◆ EXERCISE DATA:
____________________

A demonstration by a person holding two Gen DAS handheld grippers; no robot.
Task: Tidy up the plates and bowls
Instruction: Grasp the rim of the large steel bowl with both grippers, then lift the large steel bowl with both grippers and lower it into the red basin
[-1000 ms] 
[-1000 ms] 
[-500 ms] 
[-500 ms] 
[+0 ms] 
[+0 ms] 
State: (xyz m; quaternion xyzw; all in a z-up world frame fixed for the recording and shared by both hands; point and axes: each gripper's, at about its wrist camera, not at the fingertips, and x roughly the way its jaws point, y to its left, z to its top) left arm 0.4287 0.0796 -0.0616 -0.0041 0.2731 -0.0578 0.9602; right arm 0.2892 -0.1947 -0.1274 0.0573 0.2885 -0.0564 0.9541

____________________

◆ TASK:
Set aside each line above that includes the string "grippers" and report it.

◆ OUTPUT BELOW:
A demonstration by a person holding two Gen DAS handheld grippers; no robot.
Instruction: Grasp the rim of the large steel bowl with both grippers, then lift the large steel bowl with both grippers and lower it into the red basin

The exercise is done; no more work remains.